Keynote Speakers

Prof. Antonio Bahamonde

University of Oviedo, Spain

Antonio Bahamonde Biography:

Antonio Bahamonde received MSc and PhD degrees in Mathematics from the University of Santiago de Compostela, Spain, in 1979 and 1982 respectively. He is currently a Full Professor of Artificial Intelligence at the University of Oviedo at Gijón, Spain. Prof. Bahamonde has been Visiting Professor in the University of Massachusetts (Amherst, MA) and Cornell (Ithaca, NY). He is Director of the Artificial Intelligence Center of his University, and has presided the Spanish Association for Artificial Intelligence (AEPIA) between 2007 and 2013. His research interests include Machine Learning applications in livestock, sensory analysis, and genetics.





Applications of Machine Learning algorithms for Embeddings in Euclidean Spaces


Recently, embeddings have been used in a number of interesting applications. The idea is to learn from a dataset some matrices that can be seen as embeddings in an Euclidean space. One of such applications is understanding and modeling human preferences. It is one of the key problems in applications ranging from marketing to automated recommendation. In this talk, we focus on learning and analyzing their preferences of consumers regarding food products. In particular, we present machine learning methods that embed consumers and products in a common space such that their relationship to each other models the stated consumer preferences. In addition to predicting preferences that were not explicitly stated, the embedding enables visualization and clustering to understand the overall structure of a population of consumers and their preferences regarding the set of products. Additionally, we introduce another application for peer assessments in MOOCs (Massive Open Online Courses).


Prof. Davide Balzarotti

Eurecom Graduate School and Research Center

Davide Balzarotti Biography:

Davide Balzarotti is an Assistant Professor at the Eurecom Graduate School and Research Center, located in Sophia Antipolis on the French riviera. His research interests include most aspects of system security and in particular the areas of binary and malware analysis, reverse engineering, computer forensics, and web security and he is also part of the International Security Lab .

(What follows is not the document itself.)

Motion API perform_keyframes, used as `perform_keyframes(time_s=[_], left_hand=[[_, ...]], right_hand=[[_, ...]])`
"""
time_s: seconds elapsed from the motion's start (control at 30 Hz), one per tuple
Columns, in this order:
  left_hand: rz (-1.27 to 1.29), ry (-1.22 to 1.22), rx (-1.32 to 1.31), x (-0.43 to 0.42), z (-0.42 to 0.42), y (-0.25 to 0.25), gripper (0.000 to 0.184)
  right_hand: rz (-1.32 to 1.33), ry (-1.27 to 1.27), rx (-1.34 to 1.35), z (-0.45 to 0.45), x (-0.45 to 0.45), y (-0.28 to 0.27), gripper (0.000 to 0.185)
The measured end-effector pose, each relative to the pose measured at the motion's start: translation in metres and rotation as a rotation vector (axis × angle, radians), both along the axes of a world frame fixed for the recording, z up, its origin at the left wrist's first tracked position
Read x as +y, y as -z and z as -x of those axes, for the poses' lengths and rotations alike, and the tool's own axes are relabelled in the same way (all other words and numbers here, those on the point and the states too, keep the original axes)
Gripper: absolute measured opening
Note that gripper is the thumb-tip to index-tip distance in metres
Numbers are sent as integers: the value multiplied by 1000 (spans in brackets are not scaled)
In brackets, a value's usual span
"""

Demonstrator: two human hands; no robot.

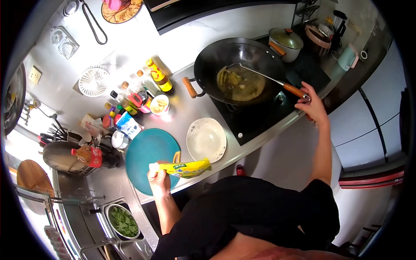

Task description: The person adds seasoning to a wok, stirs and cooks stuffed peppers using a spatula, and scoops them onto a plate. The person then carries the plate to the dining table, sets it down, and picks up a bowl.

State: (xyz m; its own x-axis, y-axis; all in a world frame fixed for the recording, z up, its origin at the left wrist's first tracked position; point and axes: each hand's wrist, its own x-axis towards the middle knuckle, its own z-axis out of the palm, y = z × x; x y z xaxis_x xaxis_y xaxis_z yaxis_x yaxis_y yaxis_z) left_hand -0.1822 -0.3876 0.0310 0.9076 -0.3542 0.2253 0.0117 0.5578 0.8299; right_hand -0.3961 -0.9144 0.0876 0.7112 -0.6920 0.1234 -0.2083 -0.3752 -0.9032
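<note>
My left hand (159, 184) grips one end of a yellow packet (186, 168), held sideways above the counter's front edge; a small white part shows by the fingers. Beneath it lie a round teal board (147, 151) and a white patterned bowl (206, 139). My right hand (313, 105) is at the wooden handle end of a long-handled cooking utensil (291, 89), fingers apart on either side of the handle. The utensil leans over the rim of a black wok (212, 56); its head is in yellowish liquid (249, 89) with greenish-brown pieces at the left.
Sauce bottles (160, 78) and a small cup of pale pieces (160, 105) stand behind the board. A lidded pot (286, 43) sits on the black cooktop (240, 123) at the far right. Leafy greens fill a colander (113, 227) in the sink, lower left.
</note>
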Motion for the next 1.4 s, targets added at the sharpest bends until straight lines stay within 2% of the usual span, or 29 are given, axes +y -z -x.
perform_keyframes(time_s=[0.03, 0.07, 0.17, 0.27, 0.33, 0.4, 0.47, 0.53, 0.57, 0.67, 0.77, 0.83, 0.9, 0.93, 0.97, 1.03, 1.07, 1.1, 1.13, 1.17, 1.23, 1.3, 1.33, 1.4], left_hand=[[1, 0, 22, 1, 1, -1, 15], [0, -1, 46, 2, 3, -2, 16], [6, -36, 64, -1, 6, -5, 18], [4, -40, 57, -6, 4, -6, 20], [14, -21, 51, -14, 4, -8, 20], [30, 17, 30, -22, 5, -11, 22], [57, 1, 24, -28, 10, -15, 24], [91, 26, 35, -29, 14, -13, 24], [98, 50, 46, -29, 14, -12, 25], [127, 25, 115, -34, 16, -5, 26], [207, 48, 194, -70, 23, -27, 23], [243, 123, 214, -91, 20, -27, 30], [246, 228, 197, -123, 15, -28, 41], [247, 252, 179, -150, 19, -51, 48], [259, 428, 173, -166, 16, -58, 54], [223, 432, 258, -217, 28, -81, 46], [273, 550, 241, -233, 30, -85, 43], [235, 552, 290, -246, 37, -87, 42], [302, 628, 281, -258, 39, -88, 39], [281, 661, 278, -269, 39, -87, 41], [166, 701, 173, -278, 37, -85, 44], [-79, 696, 1, -273, 34, -85, 51], [-161, 666, -27, -264, 38, -88, 46], [-291, 827, -12, -246, 31, -61, 36]], right_hand=[[-97, -59, -32, 3, -5, 15, 75], [-254, -39, -215, -2, -7, 27, 63], [-305, 29, -397, -22, -5, 30, 40], [5, 21, -341, -60, 20, -7, 33], [255, -180, -340, -81, 42, -34, 27], [303, -228, -307, -87, 46, -38, 24], [284, -150, -274, -81, 44, -32, 27], [65, 31, -318, -70, 17, 4, 30], [-266, 118, -303, -62, -1, 21, 35], [-537, 152, -572, -44, -23, 55, 30], [-628, 367, -629, -27, 0, 68, 34], [-364, 193, -490, -19, 37, 96, 46], [-285, -284, -170, -25, 99, 102, 63], [-255, -467, -110, -30, 135, 105, 73], [-65, -449, -170, -33, 169, 120, 73], [170, -337, -185, -38, 178, 149, 73], [209, -226, -148, -36, 168, 158, 72], [-16, -223, -356, -38, 164, 146, 71], [-228, -225, -578, -41, 161, 131, 71], [-721, -322, -1028, -46, 160, 93, 70], [-689, -117, -1003, -31, 133, 80, 70], [-410, -37, -931, -17, 103, 65, 68], [-453, 11, -1081, -15, 95, 56, 66], [-261, 202, -967, -14, 86, 34, 65]])
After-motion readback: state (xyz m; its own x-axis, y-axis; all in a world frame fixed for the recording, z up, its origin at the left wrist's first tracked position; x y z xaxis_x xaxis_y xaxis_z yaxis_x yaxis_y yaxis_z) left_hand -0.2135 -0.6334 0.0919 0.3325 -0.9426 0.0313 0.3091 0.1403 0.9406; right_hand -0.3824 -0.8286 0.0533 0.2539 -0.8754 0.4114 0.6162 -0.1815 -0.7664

Large scale data analysis for system security


Certain phenoma do not manifest themselves on a small scale. For example, if you check the spam messages received by a single company you may not notice any pattern. But by looking at millions of spam messages collected worldwide, some structure can suddenly emerge and it may become possible to recognize spam campaigns, and even the infrastructure responsible for sending them. The same concept applies to many other security areas, from botnet detection to malware analysis, from web-based infection to network intrusion detection systems. In this talk, I will present some of the advantages of performing large scale analysis in the area of system security. In particular, I will describe several case studies, using results we obtained in the areas of embedded systems, online scam analysis, user risk profiling, and botnet detection as main running examples.